The Right Kind of Potato
Red potatoes (which are a “waxy” type of potato) can be cubed and throw directly into the pan. Russet potatoes (“starchy”) need to be soaked and rinsed a few times before they can be fried, otherwise all their starch gums up the process. I prefer the ready-to-go potato for morning cookery.
The Right Cut
The home fry potato should be cut into uniform cubes about the size of computer keyboard keys. This makes them big enough to get a crispy surface while just turning creamy soft on the inside. It also makes them easier to pick up with a fork and stick some eggs with. Much smaller and they’d be trouble to a fork.
The Right Cooking Method
The best thing you can do to a cooking home fry is leave it alone. Constantly flipping them all around just keeps them from getting that nice golden brown crust. Trusting yourself enough to leave frying food alone is a major milestone on the way to learning how to pan fry. Only undisturbed food can form a great golden crust.
Put a nonstick frying pan over medium-high heat and add enough oil to just coat the entire bottom. When a drop of water thrown into the oil sizzles, throw in your potatoes to make one even layer. Don’t stack — use multiple pans if you need more potatoes. Toss a few times in the oil and then just leave be. In a few minutes of sizzlin’ you should see some brown creepin’ up the bottom edges of the potato cubes — that’s how you know when to flip them. Let them fry several more minutes after flipping so that multiple sides get that nice golden brown. Taste a cube every now and then to see when they’re creamy inside. When they are, you’re done. Slide them onto your plate and sprinkle lightly with salt.
The Right Seasoning
If you salted the potatoes a few times during frying and then once more lightly at the end when they were removed from the pan, you don’t need a bunch of crazy seasonings. The potatoes themselves have a beautiful flavor and don’t need a bunch of miserable onion powder or celery salt. Don’t get bogus with your potatoes. I have seen a lot of breakfast restaurants try to make up for all of their other shortcomings (lousy tea, filthy bathroom with a safe in it, waiters with dreadlocks) by putting like ten spices on the home fries.
DANG
Usually home fries cook the slowest of any item in your breakfast meal. Eggs, bacon, ham, pancakes — these all cook faster. So cook off your home fries first and put them in a bowl in a low-heat oven. Put foil over ‘em if they’re gonna be in there more than a few minutes. This will keep them from drying out.
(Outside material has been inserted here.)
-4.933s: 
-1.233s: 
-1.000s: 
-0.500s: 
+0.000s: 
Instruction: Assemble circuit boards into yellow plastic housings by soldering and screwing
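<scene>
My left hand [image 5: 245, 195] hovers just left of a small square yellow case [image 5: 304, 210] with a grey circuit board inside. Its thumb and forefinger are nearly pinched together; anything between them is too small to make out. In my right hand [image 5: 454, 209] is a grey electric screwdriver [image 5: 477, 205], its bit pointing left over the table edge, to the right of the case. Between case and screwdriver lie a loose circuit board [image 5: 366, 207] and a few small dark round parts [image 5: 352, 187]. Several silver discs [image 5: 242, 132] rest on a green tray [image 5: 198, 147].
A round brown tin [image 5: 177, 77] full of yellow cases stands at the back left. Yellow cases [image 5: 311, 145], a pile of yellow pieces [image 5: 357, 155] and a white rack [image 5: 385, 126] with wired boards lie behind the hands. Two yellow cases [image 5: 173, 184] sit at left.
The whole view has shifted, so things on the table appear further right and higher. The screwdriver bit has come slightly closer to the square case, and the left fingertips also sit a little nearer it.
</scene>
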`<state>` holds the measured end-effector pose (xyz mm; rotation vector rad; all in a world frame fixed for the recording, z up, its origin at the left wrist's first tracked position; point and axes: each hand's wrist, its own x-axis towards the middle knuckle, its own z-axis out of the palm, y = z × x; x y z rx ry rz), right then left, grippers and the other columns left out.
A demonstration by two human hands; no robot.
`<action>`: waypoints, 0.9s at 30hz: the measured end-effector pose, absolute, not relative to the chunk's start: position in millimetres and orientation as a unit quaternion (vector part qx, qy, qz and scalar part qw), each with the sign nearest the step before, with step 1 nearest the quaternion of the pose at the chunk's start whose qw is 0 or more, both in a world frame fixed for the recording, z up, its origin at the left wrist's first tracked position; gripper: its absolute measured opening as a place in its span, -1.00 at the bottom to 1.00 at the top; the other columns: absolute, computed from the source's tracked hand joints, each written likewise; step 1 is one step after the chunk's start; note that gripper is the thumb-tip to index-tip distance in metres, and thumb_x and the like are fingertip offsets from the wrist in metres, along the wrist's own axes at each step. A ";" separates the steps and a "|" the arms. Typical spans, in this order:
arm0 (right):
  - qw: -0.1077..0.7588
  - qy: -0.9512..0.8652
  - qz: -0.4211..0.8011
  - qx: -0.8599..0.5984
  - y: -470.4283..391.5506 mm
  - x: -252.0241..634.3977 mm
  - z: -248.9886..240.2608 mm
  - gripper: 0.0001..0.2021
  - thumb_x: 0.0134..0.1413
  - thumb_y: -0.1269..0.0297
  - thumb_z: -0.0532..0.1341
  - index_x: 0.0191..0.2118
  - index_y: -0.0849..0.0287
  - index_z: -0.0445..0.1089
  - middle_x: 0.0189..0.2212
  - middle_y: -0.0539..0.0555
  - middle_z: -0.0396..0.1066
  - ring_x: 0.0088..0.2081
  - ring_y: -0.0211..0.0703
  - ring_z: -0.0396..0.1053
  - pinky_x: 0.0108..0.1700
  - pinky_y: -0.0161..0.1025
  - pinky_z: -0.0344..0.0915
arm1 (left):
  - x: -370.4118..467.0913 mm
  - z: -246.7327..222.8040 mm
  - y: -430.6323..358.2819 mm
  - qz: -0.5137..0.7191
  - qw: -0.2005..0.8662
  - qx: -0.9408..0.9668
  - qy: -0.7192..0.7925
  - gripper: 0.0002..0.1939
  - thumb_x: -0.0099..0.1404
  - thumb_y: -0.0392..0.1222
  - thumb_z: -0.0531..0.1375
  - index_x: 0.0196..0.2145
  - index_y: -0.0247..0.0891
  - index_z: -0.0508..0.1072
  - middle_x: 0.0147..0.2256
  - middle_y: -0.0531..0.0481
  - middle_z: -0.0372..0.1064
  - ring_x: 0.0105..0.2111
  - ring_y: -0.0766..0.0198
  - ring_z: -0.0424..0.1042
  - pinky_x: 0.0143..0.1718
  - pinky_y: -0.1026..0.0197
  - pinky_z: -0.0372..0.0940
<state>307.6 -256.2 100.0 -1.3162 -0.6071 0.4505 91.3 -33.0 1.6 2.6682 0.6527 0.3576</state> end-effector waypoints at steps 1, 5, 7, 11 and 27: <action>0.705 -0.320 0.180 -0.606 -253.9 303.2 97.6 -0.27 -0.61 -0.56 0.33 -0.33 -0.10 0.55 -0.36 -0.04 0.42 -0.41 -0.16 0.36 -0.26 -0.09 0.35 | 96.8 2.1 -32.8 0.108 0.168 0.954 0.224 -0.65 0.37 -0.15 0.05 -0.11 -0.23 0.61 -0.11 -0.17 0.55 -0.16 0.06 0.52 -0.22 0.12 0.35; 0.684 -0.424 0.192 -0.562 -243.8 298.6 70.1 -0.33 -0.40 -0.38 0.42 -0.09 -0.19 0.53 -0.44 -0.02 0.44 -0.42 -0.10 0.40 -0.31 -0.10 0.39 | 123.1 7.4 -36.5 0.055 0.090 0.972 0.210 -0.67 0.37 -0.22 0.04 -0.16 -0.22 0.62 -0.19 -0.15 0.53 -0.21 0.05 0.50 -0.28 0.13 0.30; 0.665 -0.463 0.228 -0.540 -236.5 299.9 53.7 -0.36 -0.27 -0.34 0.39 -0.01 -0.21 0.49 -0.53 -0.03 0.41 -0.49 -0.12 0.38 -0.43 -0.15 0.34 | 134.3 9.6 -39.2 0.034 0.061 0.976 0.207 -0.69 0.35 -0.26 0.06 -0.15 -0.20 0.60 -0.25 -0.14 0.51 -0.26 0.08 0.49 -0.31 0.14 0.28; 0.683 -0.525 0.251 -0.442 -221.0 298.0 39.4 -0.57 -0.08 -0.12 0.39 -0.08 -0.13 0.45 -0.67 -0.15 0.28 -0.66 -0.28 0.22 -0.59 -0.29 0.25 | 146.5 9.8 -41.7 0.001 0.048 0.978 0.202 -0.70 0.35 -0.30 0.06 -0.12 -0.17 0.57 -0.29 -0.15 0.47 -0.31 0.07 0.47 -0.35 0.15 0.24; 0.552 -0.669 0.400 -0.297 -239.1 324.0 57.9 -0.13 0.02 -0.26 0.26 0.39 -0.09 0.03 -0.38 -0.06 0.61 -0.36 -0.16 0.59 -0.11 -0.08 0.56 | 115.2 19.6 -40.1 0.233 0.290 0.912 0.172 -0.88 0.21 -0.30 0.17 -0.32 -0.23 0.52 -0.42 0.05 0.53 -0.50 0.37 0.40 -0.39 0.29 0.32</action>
There you have it, perfect home fries every time for pennies on the restaurant dollar.
Oh yeah:
Ingredients for One Serving
1 baseball-sized red potato
Oil (olive oil preferred, vegetable oil OK)
Salt
How You Gotta Enjoy Wine
Technique by Ray Smuckles
What’s the big deal with wine?! I think in the 80s and 90s people thought it was kind of a complicated thing. You know, like how you had to have the perfect wine to go with whatever food you were eating, or you would look like some kind of clown with a problem in his mind. Man, that is ridiculous. You ain’t gotta be careful about wine. You just gotta have some. On that note, here are some tips on the basic enjoyment of wine.
Stick with bottled wine.
Basically, don’t get the stuff that comes in the box unless you’re just plannin’ on goin’ crazy for the night (gonna jump on the hood of a friend’s car that’s peelin’ out, etc).
All whites: keep in fridge. All reds: room temperature.
Beyond that there is a whole other world, but all you gotta know is this: there’s reds, and there’s whites. You always serve a white wine chilled (fridge temperature) and a red at room temperature. I don’t need to explain why this is. It is basic.
Don’t worry a bunch about matching wine to food.
“How do I match my wine with the food that I made? Can you tell me?” people ask. Ain’t no one cares if you match the wine to the food! You know how some people got perfect pitch, and always like wince and complain about whatever you play on your musical instrument, or point out how the music you listen to isn’t actually “correct”? And they only listen to classical music? They are like the people who worry about wine matching food. Everyone hates them.
You should not hate the way a wine tastes.
If you take a sip and you completely hate it because it is awful, then there is a problem with the wine. Sometimes wine interacts with the cork and tastes like a swamp. You can return that wine to the store for a full refund. If they say you’ve had too much of it, maybe go through the produce section and kind of knock some fruit down on the floor.
Sometimes decanting and breathing a wine can soften its strong original taste. What is all that mumbo jumbo? It is a way of mixing the wine with more air so that all the nasty stuff takes off into the environment. To decant and breathe a wine, simply pour it into a decanter and leave it open for a half hour or so. If you never got a decanter from anyone, just pour the wine into a big bowl and then put a turkey baster by the bowl so that people can serve themselves some perfect wine.
There are different ways to hold different wines.
You know stemware? Glasses with stems? Then I got two tips to help you not make a tacky mistake next time you are at a party. It is real basic:
Is there white wine in the glass? Hold it by the stem.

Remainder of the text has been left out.